Exercise
The records below must be duplicated exactly, character for character.

Dataset entries
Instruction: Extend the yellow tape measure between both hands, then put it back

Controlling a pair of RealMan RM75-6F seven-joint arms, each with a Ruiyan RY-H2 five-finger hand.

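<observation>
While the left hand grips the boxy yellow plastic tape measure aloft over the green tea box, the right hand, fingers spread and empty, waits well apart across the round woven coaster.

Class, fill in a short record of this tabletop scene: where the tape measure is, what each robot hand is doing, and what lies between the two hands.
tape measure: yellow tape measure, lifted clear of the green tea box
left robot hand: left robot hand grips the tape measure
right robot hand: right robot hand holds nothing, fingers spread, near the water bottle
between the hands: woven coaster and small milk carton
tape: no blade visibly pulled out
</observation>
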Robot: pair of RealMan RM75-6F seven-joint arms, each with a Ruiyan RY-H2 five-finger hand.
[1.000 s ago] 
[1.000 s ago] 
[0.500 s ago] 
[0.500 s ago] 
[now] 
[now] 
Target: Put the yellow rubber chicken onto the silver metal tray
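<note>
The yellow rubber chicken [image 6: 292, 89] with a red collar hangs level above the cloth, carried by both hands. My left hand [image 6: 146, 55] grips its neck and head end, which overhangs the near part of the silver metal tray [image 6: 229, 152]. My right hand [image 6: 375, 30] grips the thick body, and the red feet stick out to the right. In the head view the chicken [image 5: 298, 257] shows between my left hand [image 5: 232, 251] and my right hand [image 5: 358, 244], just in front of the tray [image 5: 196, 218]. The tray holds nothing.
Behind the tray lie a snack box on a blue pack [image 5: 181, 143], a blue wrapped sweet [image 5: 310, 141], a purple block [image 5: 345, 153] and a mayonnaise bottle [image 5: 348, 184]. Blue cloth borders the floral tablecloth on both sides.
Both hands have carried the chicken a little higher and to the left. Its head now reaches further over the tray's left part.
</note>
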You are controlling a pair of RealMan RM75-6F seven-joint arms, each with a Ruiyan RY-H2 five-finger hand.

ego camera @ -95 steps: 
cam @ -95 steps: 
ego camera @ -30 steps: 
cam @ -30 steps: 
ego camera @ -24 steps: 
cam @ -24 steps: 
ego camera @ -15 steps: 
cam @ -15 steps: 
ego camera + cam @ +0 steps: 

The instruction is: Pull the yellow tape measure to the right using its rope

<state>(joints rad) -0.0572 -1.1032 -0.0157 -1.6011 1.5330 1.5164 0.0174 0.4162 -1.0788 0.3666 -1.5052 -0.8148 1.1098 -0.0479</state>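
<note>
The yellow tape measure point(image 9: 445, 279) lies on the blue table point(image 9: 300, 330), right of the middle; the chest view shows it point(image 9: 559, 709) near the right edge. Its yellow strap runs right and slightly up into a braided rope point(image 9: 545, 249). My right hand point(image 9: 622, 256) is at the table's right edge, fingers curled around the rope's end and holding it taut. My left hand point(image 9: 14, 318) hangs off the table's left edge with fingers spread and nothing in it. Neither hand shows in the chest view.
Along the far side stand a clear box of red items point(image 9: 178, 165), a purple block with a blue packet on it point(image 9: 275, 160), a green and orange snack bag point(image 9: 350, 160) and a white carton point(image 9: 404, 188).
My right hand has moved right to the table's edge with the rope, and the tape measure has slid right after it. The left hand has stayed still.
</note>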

Task solution
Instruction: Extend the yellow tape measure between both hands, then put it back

Controlling a pair of RealMan RM75-6F seven-joint arms, each with a Ruiyan RY-H2 five-finger hand.

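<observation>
While the left hand grips the boxy yellow plastic tape measure aloft over the green tea box, the right hand, fingers spread and empty, waits well apart across the round woven coaster.

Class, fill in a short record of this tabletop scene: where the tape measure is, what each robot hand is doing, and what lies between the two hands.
tape measure: yellow tape measure, lifted clear of the green tea box
left robot hand: left robot hand grips the tape measure
right robot hand: right robot hand holds nothing, fingers spread, near the water bottle
between the hands: woven coaster and small milk carton
tape: no blade visibly pulled out
</observation>
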Robot: pair of RealMan RM75-6F seven-joint arms, each with a Ruiyan RY-H2 five-finger hand.
[1.000 s ago] 
[1.000 s ago] 
[0.500 s ago] 
[0.500 s ago] 
[now] 
[now] 
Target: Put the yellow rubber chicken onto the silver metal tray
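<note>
The yellow rubber chicken [image 6: 292, 89] with a red collar hangs level above the cloth, carried by both hands. My left hand [image 6: 146, 55] grips its neck and head end, which overhangs the near part of the silver metal tray [image 6: 229, 152]. My right hand [image 6: 375, 30] grips the thick body, and the red feet stick out to the right. In the head view the chicken [image 5: 298, 257] shows between my left hand [image 5: 232, 251] and my right hand [image 5: 358, 244], just in front of the tray [image 5: 196, 218]. The tray holds nothing.
Behind the tray lie a snack box on a blue pack [image 5: 181, 143], a blue wrapped sweet [image 5: 310, 141], a purple block [image 5: 345, 153] and a mayonnaise bottle [image 5: 348, 184]. Blue cloth borders the floral tablecloth on both sides.
Both hands have carried the chicken a little higher and to the left. Its head now reaches further over the tray's left part.
</note>
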You are controlling a pair of RealMan RM75-6F seven-joint arms, each with a Ruiyan RY-H2 five-finger hand.

ego camera @ -95 steps: 
cam @ -95 steps: 
ego camera @ -30 steps: 
cam @ -30 steps: 
ego camera @ -24 steps: 
cam @ -24 steps: 
ego camera @ -15 steps: 
cam @ -15 steps: 
ego camera + cam @ +0 steps: 

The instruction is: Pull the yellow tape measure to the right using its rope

<state>(joints rad) -0.0572 -1.1032 -0.0157 -1.6011 1.5330 1.5164 0.0174 0.4162 -1.0788 0.3666 -1.5052 -0.8148 1.1098 -0.0479</state>
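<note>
The yellow tape measure point(image 9: 445, 279) lies on the blue table point(image 9: 300, 330), right of the middle; the chest view shows it point(image 9: 559, 709) near the right edge. Its yellow strap runs right and slightly up into a braided rope point(image 9: 545, 249). My right hand point(image 9: 622, 256) is at the table's right edge, fingers curled around the rope's end and holding it taut. My left hand point(image 9: 14, 318) hangs off the table's left edge with fingers spread and nothing in it. Neither hand shows in the chest view.
Along the far side stand a clear box of red items point(image 9: 178, 165), a purple block with a blue packet on it point(image 9: 275, 160), a green and orange snack bag point(image 9: 350, 160) and a white carton point(image 9: 404, 188).
My right hand has moved right to the table's edge with the rope, and the tape measure has slid right after it. The left hand has stayed still.
</note>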

That completes the response to the exercise.